In SCID mice, tumor regression was also observed after electrotransfer of the control oligonucleotide. Although both CpG and control oligonucleotides induced complete tumor regression in SCID mice, differences were observed between the two groups. Short-term tumor regression was more pronounced in mice receiving electrotransfer of CpG oligonucleotides, all mice in the group were tumor free for up to 12 days, while only 70% of mice were tumor free for up to 12 days after electrotransfer of control oligonucleotides. On the other hand, tumors regressed in only 20% of SCID mice after electrotransfer of CpG oligonucleotides as opposed to 40% after electrotransfer of control oligonucleotides. In previous studies, liposomal-mediated transfection of different oligonucleotides was used for determination of TLR9 activation. The authors demonstrated activation in response to oligonucleotides independently of the CpG motif and regardless of their methylation status44, 45. A switch from CpG to GpC motif in oligonucleotides creates a low affinity ligand for TLR946 and with natural DNA uptake pathway into the cells their concentration is too low to activate TLR9. These results support the hypothesis that upon enhanced endosomal translocation, in our case by electrotransfer, low affinity ligands in endosomes can reach the threshold concentrations required to drive TLR9 activation44, 45. Consequently, NK cells are activated and may exert antitumor effectiveness, which was observed in SCID mice. In any case, tumor regression was observed in SCID mice, so specific cellular and humoral immunity was not required. The lack of tumor response in immunocompetent mice after control ODN electrotransfer and its underlying mechanisms require further experimental studies.
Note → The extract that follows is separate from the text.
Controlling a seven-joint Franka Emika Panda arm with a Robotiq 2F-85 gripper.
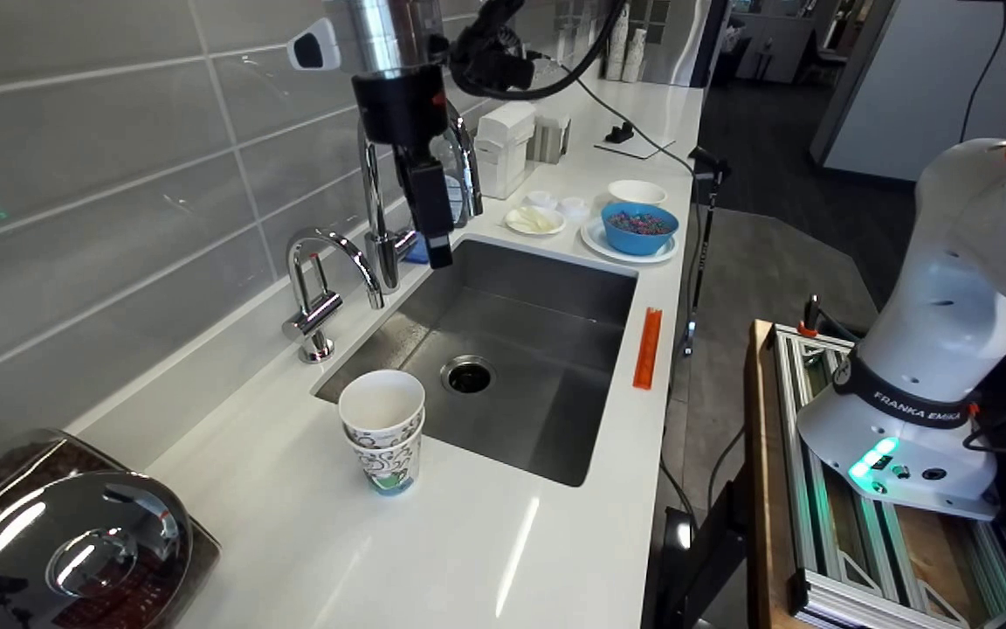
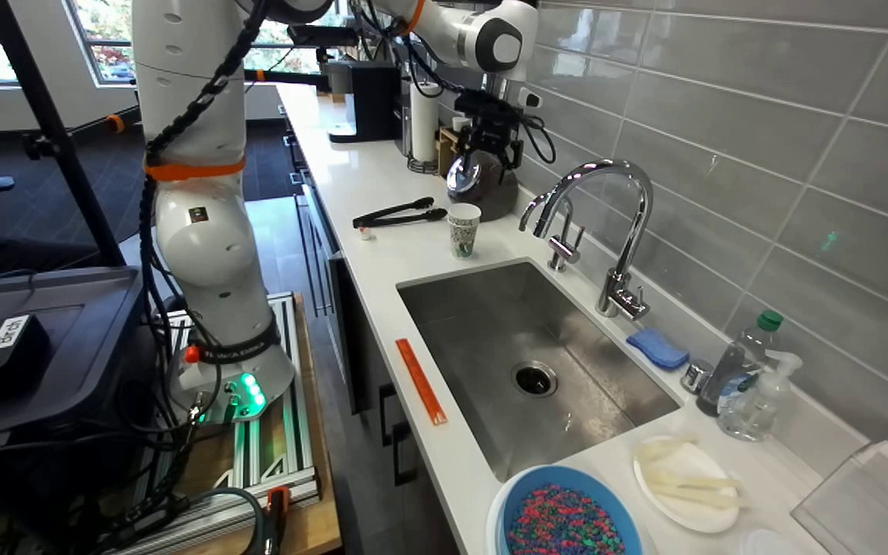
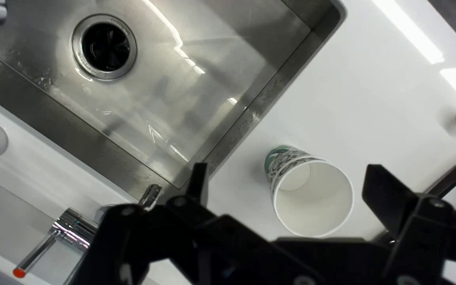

In addition to TLR9 receptors, intracellular DNA can be recognized by several cytoplasmic double-stranded DNA sensors which, when bound to DNA, activate cascades producing inflammation and programmed cell death47. The specific ligands for these cytosolic sensors are not well characterized and may be redundant48. Similar to TLR9, these sensors regulate type I interferon production and mediate inflammatory responses49. DNA sensors are compartmentalized within the cell, and electrotransfer may be uniquely situated to activate both endosomal and cytosolic DNA sensors. Electrotransfer is primarily an endocytosis-driven process50, 51 although DNA is observed in aggregates and in free form in the cytoplasm after electrotransfer51, 52. The half-life of cytosolic free DNA is short and probably is a dead end process as far as gene expression is involved53. However, its presence may be adequate to activate cytoplasmic DNA sensors. This DNA compartmentalization after electrotransfer may also explain the lack of correlation between tumor gene expression and tumor regression30. The production of pro-inflammatory and chemokines is observed in tumors30 and in muscle54 after DNA electrotransfer. This upregulation supports the concept that endosomal and/or cytosolic nucleic acid receptors, potentially including both TRL9 and cytosolic DNA sensors, are activated, generating an antitumor immune response.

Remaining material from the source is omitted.